I need to use "FPAT" or the equivalent function "patsplit" of gawk. But it seems the installed version of gawk is 3.1.5 on our CentOs server.
I tried updating gawk with these commands:
yum update gawk;
And the server showed: "No Packages marked for Update"
I also tried reinstalling gawk with:
yum install gawk;
server output: "Package gawk-3.1.5-15.el5.x86_64 already installed and latest version "

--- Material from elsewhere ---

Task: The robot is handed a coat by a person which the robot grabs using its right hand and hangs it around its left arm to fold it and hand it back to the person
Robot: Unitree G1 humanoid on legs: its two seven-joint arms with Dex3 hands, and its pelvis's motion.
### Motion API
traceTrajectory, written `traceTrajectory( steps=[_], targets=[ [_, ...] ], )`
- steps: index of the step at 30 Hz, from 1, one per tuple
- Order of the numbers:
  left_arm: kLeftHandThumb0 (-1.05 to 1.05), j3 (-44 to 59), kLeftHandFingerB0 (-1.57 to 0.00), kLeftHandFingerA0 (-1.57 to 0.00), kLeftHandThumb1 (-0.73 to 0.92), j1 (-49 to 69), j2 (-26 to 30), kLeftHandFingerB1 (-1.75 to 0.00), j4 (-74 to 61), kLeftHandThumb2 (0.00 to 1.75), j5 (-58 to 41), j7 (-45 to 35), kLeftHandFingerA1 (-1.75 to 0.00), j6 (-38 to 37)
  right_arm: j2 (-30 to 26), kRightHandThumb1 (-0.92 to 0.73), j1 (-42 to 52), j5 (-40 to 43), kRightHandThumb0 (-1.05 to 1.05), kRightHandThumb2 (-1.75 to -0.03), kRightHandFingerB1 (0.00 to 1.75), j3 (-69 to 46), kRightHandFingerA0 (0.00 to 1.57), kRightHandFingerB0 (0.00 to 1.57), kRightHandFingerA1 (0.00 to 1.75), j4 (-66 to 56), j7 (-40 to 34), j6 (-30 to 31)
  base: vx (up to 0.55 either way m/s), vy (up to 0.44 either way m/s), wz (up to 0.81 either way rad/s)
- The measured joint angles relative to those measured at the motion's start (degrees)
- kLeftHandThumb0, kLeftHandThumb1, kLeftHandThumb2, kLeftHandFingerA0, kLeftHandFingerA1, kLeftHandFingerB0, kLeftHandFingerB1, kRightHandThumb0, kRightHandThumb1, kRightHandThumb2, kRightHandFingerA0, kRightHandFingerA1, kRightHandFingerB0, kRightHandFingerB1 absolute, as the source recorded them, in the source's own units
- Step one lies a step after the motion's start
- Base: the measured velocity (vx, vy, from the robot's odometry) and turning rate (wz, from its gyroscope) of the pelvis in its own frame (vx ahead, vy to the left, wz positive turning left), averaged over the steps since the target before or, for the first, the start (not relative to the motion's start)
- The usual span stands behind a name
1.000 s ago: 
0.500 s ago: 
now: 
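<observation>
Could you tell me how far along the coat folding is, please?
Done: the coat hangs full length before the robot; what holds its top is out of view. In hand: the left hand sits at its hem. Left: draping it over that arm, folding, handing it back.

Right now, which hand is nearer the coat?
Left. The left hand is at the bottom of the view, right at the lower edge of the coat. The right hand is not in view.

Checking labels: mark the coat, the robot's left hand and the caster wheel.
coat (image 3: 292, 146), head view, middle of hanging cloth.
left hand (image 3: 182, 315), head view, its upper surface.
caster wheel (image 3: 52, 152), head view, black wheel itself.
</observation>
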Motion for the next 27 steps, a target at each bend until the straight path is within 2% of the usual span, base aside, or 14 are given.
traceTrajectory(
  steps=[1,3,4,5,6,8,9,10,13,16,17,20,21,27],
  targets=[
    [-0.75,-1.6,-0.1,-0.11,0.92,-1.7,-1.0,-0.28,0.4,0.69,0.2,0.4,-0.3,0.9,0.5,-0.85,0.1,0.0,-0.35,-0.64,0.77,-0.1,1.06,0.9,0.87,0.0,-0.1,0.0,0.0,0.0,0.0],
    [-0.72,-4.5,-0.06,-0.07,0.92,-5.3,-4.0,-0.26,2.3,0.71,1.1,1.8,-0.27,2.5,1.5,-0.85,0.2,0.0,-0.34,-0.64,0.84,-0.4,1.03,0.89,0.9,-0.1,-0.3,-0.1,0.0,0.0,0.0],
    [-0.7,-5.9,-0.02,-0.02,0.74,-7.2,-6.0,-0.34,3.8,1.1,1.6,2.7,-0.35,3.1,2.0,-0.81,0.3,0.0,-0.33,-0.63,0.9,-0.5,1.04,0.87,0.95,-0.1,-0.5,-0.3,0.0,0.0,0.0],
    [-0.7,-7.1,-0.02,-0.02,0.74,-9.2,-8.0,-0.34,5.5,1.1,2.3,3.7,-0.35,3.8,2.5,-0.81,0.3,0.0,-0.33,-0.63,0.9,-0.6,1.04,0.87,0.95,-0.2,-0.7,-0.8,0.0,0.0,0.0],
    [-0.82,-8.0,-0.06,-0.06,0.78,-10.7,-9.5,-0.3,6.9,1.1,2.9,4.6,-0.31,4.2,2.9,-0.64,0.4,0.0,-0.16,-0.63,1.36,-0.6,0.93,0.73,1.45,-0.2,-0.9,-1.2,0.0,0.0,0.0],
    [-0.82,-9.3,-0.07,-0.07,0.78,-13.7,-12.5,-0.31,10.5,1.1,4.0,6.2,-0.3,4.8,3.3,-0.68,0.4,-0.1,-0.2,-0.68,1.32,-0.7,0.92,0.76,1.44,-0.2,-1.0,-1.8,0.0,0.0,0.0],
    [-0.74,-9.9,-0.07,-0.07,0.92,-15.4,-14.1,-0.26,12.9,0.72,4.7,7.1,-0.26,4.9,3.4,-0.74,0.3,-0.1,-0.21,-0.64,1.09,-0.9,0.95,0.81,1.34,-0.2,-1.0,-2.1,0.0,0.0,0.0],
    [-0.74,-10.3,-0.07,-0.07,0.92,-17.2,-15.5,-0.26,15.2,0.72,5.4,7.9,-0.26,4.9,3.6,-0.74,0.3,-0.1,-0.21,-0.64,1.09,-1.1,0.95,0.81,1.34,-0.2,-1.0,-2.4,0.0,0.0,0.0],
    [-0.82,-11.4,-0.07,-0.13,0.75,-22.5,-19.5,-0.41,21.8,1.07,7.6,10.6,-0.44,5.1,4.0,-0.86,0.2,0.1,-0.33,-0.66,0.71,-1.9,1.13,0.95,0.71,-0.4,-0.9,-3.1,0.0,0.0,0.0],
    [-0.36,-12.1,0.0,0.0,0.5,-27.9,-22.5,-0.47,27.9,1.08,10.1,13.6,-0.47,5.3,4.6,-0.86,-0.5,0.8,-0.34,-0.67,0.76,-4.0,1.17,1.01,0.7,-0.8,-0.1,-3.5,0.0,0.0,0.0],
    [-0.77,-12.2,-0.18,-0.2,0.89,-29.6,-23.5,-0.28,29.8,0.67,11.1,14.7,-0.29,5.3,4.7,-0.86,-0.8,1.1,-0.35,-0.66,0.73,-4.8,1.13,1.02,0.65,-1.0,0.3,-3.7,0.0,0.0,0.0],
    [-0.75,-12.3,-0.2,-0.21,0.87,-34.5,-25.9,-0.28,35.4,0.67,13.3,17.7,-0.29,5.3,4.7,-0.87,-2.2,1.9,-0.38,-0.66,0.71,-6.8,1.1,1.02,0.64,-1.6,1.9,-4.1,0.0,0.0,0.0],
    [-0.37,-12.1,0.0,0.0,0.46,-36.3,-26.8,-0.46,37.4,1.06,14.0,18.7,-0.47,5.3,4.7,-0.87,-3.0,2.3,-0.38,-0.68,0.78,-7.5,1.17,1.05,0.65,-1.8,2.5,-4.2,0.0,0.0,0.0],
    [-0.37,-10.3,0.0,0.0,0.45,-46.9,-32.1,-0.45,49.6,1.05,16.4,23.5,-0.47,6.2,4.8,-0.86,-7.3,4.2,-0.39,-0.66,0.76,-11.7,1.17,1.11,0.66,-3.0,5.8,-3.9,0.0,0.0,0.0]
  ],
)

Where i need gawk 4.0 or above to use those FPAT OR patsplit. And why i need to use them? well i am trying to process a CSV file, and it seems the CSV file has optional quotation and embedded comma.
Example:
From a csv row like this:
this,is,a,"csv,with,embedded coma"
I need to split the fields like this:
this
is
a
"csv,with,embedded comma"
And here is the gawk code:
awk '{patsplit("this,is,a,\"csv,with,embedded comma\"",a,"([^,]*)|(\"([^\"]|\"\")+\"[^,]*)",seps); for(i=0;i<length(a);i++) print a[i];}';
Can anyone help me on this please ?
Try using csvquote in your pipeline to make the data easy for awk to interpret. This is a script I wrote that replaces the commas inside quoted fields with nonprinting characters, and then restores them.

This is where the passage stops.